## [Work task]
Each entry, in full: reproduce it exactly.

## [Supplied information]

►

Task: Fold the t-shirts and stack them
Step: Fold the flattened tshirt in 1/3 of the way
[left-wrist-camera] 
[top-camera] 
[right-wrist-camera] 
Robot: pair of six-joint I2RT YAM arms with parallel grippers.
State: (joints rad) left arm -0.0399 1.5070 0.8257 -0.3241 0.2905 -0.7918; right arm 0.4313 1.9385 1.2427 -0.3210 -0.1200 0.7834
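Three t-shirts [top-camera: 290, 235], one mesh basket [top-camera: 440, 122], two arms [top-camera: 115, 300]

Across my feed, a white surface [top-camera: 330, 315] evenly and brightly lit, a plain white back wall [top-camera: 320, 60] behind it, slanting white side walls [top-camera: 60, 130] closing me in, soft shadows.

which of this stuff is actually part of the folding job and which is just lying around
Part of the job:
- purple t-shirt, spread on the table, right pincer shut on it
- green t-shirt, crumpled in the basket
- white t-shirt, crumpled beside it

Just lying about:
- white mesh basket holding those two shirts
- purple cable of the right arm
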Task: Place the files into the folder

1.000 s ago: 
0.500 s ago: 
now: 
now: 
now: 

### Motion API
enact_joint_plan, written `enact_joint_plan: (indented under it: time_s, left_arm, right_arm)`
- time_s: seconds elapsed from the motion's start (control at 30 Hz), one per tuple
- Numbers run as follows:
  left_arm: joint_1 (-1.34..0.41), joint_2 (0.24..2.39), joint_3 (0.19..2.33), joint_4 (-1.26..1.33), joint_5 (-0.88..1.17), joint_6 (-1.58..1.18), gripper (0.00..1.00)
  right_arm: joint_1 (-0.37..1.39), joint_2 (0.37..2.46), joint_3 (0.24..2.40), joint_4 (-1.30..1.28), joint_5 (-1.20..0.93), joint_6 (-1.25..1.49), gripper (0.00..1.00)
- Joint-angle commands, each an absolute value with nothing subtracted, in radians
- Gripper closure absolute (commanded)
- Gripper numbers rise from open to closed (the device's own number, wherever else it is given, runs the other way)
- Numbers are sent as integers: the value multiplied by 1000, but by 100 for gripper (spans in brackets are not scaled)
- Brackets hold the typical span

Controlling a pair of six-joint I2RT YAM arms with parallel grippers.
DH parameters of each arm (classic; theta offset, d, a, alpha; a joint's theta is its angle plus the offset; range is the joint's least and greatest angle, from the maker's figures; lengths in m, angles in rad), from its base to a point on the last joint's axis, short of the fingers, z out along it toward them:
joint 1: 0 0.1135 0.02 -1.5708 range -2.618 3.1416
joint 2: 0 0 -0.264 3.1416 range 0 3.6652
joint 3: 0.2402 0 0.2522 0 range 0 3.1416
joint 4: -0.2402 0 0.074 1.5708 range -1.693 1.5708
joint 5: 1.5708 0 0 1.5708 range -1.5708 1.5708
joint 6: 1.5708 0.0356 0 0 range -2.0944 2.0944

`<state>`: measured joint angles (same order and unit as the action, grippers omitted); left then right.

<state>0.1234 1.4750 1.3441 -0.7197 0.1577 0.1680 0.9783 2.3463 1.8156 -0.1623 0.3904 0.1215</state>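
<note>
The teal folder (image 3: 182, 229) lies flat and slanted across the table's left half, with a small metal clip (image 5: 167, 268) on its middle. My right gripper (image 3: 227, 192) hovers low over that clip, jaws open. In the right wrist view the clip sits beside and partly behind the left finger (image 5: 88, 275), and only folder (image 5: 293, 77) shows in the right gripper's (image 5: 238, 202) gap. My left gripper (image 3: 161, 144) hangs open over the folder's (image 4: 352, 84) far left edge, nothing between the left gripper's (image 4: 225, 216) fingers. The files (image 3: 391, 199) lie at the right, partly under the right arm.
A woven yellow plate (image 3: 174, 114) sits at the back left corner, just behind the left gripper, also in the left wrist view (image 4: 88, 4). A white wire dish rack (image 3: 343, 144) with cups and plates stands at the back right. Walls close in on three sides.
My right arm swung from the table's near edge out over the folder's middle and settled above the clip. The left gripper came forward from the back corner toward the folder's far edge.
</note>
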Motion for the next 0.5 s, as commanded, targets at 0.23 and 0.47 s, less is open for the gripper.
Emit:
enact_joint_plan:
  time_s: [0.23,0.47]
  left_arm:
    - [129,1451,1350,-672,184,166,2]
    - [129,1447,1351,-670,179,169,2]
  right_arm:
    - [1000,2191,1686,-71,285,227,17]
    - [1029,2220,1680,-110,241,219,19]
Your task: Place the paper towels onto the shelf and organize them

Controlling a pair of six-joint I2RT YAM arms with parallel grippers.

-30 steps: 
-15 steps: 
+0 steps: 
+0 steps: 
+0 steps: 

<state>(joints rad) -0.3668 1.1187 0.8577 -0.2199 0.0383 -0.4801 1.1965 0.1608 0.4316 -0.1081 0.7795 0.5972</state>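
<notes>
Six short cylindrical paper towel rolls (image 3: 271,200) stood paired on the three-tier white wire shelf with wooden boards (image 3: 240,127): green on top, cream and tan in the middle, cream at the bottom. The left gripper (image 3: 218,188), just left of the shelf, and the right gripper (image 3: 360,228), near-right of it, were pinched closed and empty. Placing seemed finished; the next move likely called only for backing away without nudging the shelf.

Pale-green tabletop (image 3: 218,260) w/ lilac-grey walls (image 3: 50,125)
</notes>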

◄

## [Finished exercise]
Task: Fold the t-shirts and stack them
Step: Fold the flattened tshirt in 1/3 of the way
[left-wrist-camera] 
[top-camera] 
[right-wrist-camera] 
Robot: pair of six-joint I2RT YAM arms with parallel grippers.
State: (joints rad) left arm -0.0399 1.5070 0.8257 -0.3241 0.2905 -0.7918; right arm 0.4313 1.9385 1.2427 -0.3210 -0.1200 0.7834
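Three t-shirts [top-camera: 290, 235], one mesh basket [top-camera: 440, 122], two arms [top-camera: 115, 300]

Across my feed, a white surface [top-camera: 330, 315] evenly and brightly lit, a plain white back wall [top-camera: 320, 60] behind it, slanting white side walls [top-camera: 60, 130] closing me in, soft shadows.

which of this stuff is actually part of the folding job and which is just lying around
Part of the job:
- purple t-shirt, spread on the table, right pincer shut on it
- green t-shirt, crumpled in the basket
- white t-shirt, crumpled beside it

Just lying about:
- white mesh basket holding those two shirts
- purple cable of the right arm
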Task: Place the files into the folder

1.000 s ago: 
0.500 s ago: 
now: 
now: 
now: 

### Motion API
enact_joint_plan, written `enact_joint_plan: (indented under it: time_s, left_arm, right_arm)`
- time_s: seconds elapsed from the motion's start (control at 30 Hz), one per tuple
- Numbers run as follows:
  left_arm: joint_1 (-1.34..0.41), joint_2 (0.24..2.39), joint_3 (0.19..2.33), joint_4 (-1.26..1.33), joint_5 (-0.88..1.17), joint_6 (-1.58..1.18), gripper (0.00..1.00)
  right_arm: joint_1 (-0.37..1.39), joint_2 (0.37..2.46), joint_3 (0.24..2.40), joint_4 (-1.30..1.28), joint_5 (-1.20..0.93), joint_6 (-1.25..1.49), gripper (0.00..1.00)
- Joint-angle commands, each an absolute value with nothing subtracted, in radians
- Gripper closure absolute (commanded)
- Gripper numbers rise from open to closed (the device's own number, wherever else it is given, runs the other way)
- Numbers are sent as integers: the value multiplied by 1000, but by 100 for gripper (spans in brackets are not scaled)
- Brackets hold the typical span

Controlling a pair of six-joint I2RT YAM arms with parallel grippers.
DH parameters of each arm (classic; theta offset, d, a, alpha; a joint's theta is its angle plus the offset; range is the joint's least and greatest angle, from the maker's figures; lengths in m, angles in rad), from its base to a point on the last joint's axis, short of the fingers, z out along it toward them:
joint 1: 0 0.1135 0.02 -1.5708 range -2.618 3.1416
joint 2: 0 0 -0.264 3.1416 range 0 3.6652
joint 3: 0.2402 0 0.2522 0 range 0 3.1416
joint 4: -0.2402 0 0.074 1.5708 range -1.693 1.5708
joint 5: 1.5708 0 0 1.5708 range -1.5708 1.5708
joint 6: 1.5708 0.0356 0 0 range -2.0944 2.0944

`<state>`: measured joint angles (same order and unit as the action, grippers omitted); left then right.

<state>0.1234 1.4750 1.3441 -0.7197 0.1577 0.1680 0.9783 2.3463 1.8156 -0.1623 0.3904 0.1215</state>
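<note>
The teal folder (image 3: 182, 229) lies flat and slanted across the table's left half, with a small metal clip (image 5: 167, 268) on its middle. My right gripper (image 3: 227, 192) hovers low over that clip, jaws open. In the right wrist view the clip sits beside and partly behind the left finger (image 5: 88, 275), and only folder (image 5: 293, 77) shows in the right gripper's (image 5: 238, 202) gap. My left gripper (image 3: 161, 144) hangs open over the folder's (image 4: 352, 84) far left edge, nothing between the left gripper's (image 4: 225, 216) fingers. The files (image 3: 391, 199) lie at the right, partly under the right arm.
A woven yellow plate (image 3: 174, 114) sits at the back left corner, just behind the left gripper, also in the left wrist view (image 4: 88, 4). A white wire dish rack (image 3: 343, 144) with cups and plates stands at the back right. Walls close in on three sides.
My right arm swung from the table's near edge out over the folder's middle and settled above the clip. The left gripper came forward from the back corner toward the folder's far edge.
</note>
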Motion for the next 0.5 s, as commanded, targets at 0.23 and 0.47 s, less is open for the gripper.
Emit:
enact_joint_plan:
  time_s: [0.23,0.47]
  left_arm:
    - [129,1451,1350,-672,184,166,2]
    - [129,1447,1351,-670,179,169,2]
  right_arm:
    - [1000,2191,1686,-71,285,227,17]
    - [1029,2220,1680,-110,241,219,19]
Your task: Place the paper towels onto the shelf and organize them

Controlling a pair of six-joint I2RT YAM arms with parallel grippers.

-30 steps: 
-15 steps: 
+0 steps: 
+0 steps: 
+0 steps: 

<state>(joints rad) -0.3668 1.1187 0.8577 -0.2199 0.0383 -0.4801 1.1965 0.1608 0.4316 -0.1081 0.7795 0.5972</state>
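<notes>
Six short cylindrical paper towel rolls (image 3: 271,200) stood paired on the three-tier white wire shelf with wooden boards (image 3: 240,127): green on top, cream and tan in the middle, cream at the bottom. The left gripper (image 3: 218,188), just left of the shelf, and the right gripper (image 3: 360,228), near-right of it, were pinched closed and empty. Placing seemed finished; the next move likely called only for backing away without nudging the shelf.

Pale-green tabletop (image 3: 218,260) w/ lilac-grey walls (image 3: 50,125)
</notes>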

The exercise output is complete.